Quarteto de cordas...



“A violência também existe no Karaté” teve três comentários. Comentários de pessoas preocupadas... O primeiro interrogando (Carlos Rodrigues), o segundo afirmando (José Ramalho) e o último confirmando através de novas interrogações (Luís Sérgio).

Ainda bem que existem pessoas preocupadas com estas preocupações... Seremos quatro, daí o quarteto... veremos que tipo de cordas e para que servem!

Mas convém primeiramente fazer aqui algumas destrinças, segundo a minha modesta opinião, pelo que vou ousar dar o meu contributo tentado responder ou complementar esses comentários.

A primeira, relacionada com aquilo que nos foi inculcado durante muito tempo, o que nalguns casos ainda continua a acontecer.

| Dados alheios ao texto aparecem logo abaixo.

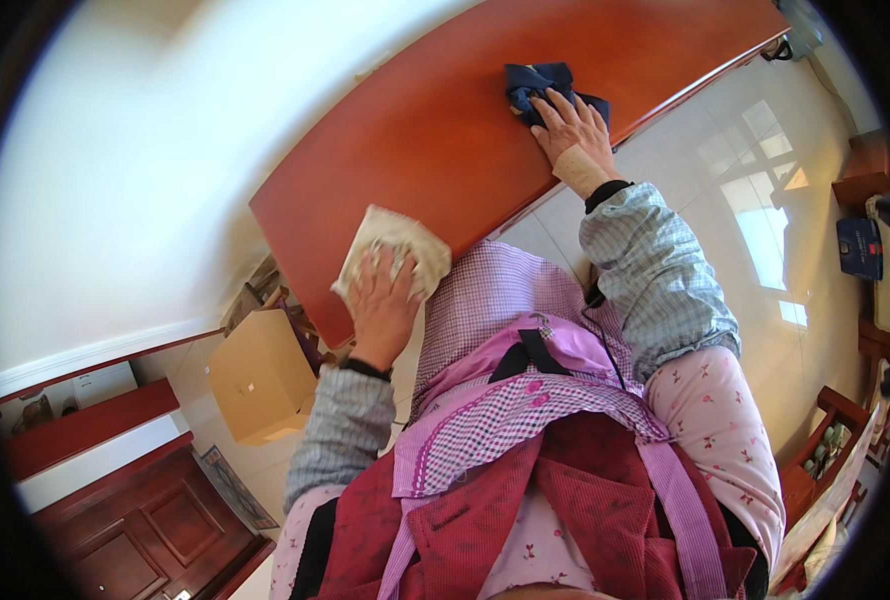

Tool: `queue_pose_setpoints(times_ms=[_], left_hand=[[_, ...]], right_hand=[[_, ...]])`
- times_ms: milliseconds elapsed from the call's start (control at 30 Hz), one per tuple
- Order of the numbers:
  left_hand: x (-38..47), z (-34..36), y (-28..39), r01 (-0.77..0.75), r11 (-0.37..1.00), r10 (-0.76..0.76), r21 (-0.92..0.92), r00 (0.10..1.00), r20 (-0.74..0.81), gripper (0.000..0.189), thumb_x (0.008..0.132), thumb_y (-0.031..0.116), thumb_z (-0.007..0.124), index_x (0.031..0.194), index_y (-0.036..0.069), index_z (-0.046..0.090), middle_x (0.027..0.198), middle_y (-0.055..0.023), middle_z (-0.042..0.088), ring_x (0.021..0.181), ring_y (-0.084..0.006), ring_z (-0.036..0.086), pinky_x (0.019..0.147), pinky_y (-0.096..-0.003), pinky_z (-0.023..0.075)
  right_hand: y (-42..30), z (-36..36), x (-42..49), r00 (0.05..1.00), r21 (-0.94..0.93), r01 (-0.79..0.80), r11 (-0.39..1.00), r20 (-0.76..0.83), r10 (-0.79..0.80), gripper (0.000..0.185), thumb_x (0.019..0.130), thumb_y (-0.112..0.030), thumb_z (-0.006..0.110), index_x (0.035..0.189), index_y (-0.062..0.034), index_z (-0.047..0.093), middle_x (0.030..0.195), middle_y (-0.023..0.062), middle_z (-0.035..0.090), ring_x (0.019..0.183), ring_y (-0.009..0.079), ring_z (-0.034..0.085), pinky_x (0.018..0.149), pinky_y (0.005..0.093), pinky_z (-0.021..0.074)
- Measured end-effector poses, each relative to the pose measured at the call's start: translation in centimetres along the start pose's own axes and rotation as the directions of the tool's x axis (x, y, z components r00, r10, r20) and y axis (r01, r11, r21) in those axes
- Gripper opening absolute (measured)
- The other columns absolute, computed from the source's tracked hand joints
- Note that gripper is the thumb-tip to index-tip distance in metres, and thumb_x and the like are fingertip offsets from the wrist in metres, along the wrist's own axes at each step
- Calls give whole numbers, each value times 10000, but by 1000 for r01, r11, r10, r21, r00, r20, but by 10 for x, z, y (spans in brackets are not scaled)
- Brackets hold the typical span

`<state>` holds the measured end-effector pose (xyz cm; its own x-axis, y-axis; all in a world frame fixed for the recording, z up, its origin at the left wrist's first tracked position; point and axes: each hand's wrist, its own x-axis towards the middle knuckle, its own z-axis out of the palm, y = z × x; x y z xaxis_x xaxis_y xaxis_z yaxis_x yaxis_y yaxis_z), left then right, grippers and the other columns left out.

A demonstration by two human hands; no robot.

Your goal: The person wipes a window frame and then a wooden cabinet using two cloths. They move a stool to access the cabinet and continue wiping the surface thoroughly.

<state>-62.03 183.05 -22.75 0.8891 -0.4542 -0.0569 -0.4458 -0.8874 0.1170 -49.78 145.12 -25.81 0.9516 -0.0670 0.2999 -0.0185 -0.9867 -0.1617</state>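
Before me stretches a long reddish-brown wooden cabinet top (445, 150) with a glossy surface. My left hand (385, 300) presses a beige cloth (404, 229) onto its near left end, and part of the cloth reaches the front edge. Farther along to the right, my right hand (576, 135) lies on a crumpled dark blue cloth (539, 79), pressing it against the wood. The fingers of both hands are spread over their cloths. Grey checked sleeve covers reach down to both wrists.
A cardboard box (257, 375) stands on the floor by the cabinet's left end. White wall (115, 187) runs behind the cabinet. A brown panelled door (160, 525) is at lower left. Glossy floor tiles (715, 195), a dark blue box (859, 247) and wooden furniture (809, 480) lie to the right.
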Motion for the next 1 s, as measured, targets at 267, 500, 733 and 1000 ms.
queue_pose_setpoints(times_ms=[267, 500, 733, 1000], left_hand=[[124, 22, 96, -228, 974, 228, 8, 971, -71, 675, 916, 358, 717, 1537, 257, 474, 1659, -116, 336, 1557, -401, 225, 1224, -630, 216], [45, 17, 17, -117, 993, 116, -13, 991, -66, 636, 922, 355, 697, 1513, 204, 516, 1644, -146, 361, 1535, -405, 270, 1234, -587, 237], [-49, 1, -112, 326, 944, -326, -57, 945, 3, 582, 1005, 334, 589, 1504, 45, 508, 1654, -237, 306, 1524, -453, 258, 1262, -542, 175], [71, 10, 11, -30, 998, 37, -57, 991, 131, 613, 1008, 376, 579, 1568, 165, 447, 1680, -173, 287, 1554, -442, 215, 1238, -608, 205]], right_hand=[[-2, -1, 1, 999, -24, -17, 1000, 28, 18, 487, 1067, -417, 498, 1531, -271, 489, 1624, 31, 434, 1502, 327, 381, 1245, 478, 263], [0, 1, 2, 999, -21, -11, 1000, 38, 12, 493, 1066, -430, 498, 1538, -290, 475, 1633, 29, 419, 1509, 329, 368, 1248, 480, 258], [2, 1, 1, 1000, -32, -6, 999, 28, 7, 490, 1063, -412, 509, 1534, -280, 481, 1622, 32, 434, 1496, 331, 386, 1245, 479, 262], [2, 0, 2, 999, -33, -7, 999, 51, 9, 488, 1064, -414, 502, 1529, -267, 485, 1617, 42, 441, 1497, 341, 384, 1240, 484, 271]])
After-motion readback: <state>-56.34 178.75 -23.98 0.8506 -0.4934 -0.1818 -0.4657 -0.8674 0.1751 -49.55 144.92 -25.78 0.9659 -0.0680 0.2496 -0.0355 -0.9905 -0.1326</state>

Aquilo que treinamos actualmente é um desporto, um desporto que, como tal, possui competição formalizada; não treinamos uma «arte marcial» pois não praticamos Karaté com o sentido de «ir à guerra»; ninguém faz tiro com arco pata atirar umas flechas ao seu vizinho quando se incompatibiliza com ele, nem tiro aos pratos para acertar da janela do andar do seu apartamento nos ladrões que lhe estão a tentar roubar o carro. Militares ou forças paramilitares podem treinar Karaté como «arte marcial», nós, praticantes civis, competidores ou não, não é essa a via que seguimos.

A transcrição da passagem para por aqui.